--- The problem ---
Please write out only the lines from the line with "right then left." to the line with "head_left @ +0", inclusive, exactly as they stand below, without the pictures.
______________________________
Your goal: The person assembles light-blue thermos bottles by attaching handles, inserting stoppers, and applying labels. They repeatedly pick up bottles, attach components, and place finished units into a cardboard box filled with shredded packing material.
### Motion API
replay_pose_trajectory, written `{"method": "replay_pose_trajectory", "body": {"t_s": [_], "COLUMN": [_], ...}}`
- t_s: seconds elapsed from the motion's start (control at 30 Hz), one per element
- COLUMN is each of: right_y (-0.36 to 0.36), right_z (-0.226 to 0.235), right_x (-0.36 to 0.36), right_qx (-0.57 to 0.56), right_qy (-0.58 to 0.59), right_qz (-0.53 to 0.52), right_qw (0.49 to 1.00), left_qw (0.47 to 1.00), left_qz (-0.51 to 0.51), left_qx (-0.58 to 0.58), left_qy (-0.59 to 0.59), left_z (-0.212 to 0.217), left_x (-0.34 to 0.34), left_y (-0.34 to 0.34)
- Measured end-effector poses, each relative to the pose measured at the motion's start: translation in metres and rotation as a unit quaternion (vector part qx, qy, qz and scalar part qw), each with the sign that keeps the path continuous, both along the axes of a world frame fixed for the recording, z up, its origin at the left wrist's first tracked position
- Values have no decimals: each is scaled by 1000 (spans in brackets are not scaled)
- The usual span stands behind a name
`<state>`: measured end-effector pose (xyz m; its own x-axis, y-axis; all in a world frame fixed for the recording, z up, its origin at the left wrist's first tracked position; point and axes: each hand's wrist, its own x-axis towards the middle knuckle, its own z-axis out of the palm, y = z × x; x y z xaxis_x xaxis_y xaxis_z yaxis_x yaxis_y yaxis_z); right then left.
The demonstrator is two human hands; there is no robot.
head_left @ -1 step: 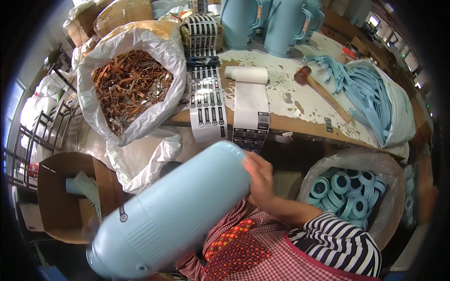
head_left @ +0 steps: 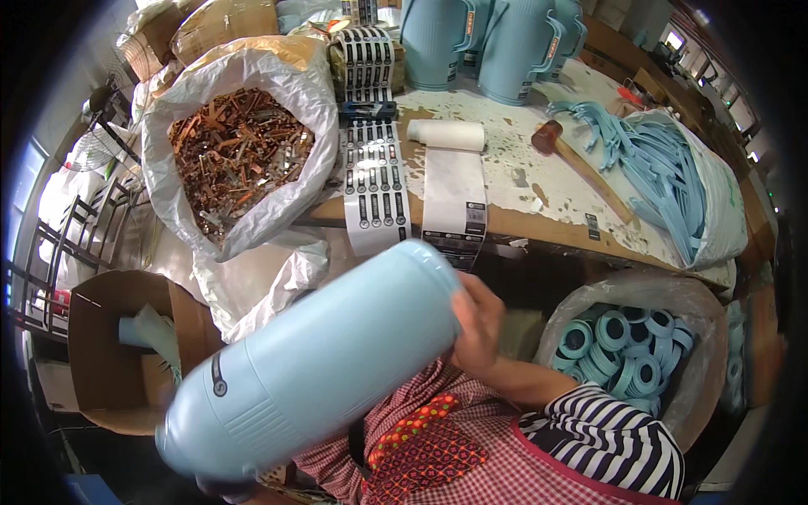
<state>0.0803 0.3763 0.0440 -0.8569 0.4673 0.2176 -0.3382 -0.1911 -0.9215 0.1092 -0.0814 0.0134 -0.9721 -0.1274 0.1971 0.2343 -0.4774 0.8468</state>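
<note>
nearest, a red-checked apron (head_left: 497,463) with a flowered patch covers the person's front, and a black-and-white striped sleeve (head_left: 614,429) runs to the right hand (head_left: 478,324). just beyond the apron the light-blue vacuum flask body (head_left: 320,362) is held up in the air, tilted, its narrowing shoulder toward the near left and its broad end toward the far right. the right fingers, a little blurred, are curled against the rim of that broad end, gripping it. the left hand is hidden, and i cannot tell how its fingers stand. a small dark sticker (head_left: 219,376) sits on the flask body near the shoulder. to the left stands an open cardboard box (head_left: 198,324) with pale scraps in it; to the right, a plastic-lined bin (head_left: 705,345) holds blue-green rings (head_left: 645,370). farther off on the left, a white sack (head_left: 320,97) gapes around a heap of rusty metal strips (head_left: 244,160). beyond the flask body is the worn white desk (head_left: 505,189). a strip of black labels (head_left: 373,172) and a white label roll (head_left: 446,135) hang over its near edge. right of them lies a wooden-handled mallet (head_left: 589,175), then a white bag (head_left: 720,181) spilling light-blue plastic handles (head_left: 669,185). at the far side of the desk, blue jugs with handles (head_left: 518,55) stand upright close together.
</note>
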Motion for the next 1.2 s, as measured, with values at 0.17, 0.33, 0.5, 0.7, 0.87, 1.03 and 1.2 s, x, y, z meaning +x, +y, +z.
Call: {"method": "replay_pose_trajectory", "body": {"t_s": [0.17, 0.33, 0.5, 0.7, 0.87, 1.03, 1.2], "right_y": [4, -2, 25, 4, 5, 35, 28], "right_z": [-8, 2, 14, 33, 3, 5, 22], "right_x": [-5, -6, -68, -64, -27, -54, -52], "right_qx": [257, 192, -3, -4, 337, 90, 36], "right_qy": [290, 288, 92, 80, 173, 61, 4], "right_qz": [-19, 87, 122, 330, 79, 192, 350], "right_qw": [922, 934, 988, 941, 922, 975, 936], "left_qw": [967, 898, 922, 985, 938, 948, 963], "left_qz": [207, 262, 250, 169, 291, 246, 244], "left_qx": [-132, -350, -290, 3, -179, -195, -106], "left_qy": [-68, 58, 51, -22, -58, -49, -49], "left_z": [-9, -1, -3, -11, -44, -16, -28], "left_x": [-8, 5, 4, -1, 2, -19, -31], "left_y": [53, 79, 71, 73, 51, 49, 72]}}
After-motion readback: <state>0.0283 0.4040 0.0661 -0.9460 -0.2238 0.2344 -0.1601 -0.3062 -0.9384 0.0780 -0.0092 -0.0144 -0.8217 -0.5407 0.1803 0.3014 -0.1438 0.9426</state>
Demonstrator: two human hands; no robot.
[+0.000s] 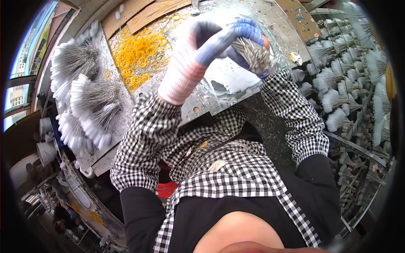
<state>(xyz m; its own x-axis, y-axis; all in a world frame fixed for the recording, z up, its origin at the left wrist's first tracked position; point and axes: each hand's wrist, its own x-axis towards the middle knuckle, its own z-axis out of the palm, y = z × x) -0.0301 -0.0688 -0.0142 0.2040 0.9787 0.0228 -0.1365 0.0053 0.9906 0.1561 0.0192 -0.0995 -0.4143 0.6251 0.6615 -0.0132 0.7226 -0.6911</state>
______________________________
--- Exercise response ---
`<state>`: measured end-effector pose (xyz m; its own x-axis, y-axis; all in a world frame fixed for the recording, z up, its origin at the left wrist's first tracked position; point and axes: each hand's wrist, its own x-axis towards the middle knuckle, its own z-axis out of the palm, y = z × x; x y z xaxis_x xaxis_y xaxis_z yaxis_x yaxis_y yaxis_z); right then left.
The demonstrator is two human hands; there is no robot.
head_left @ -1 step: 
head_left @ +0 steps: 

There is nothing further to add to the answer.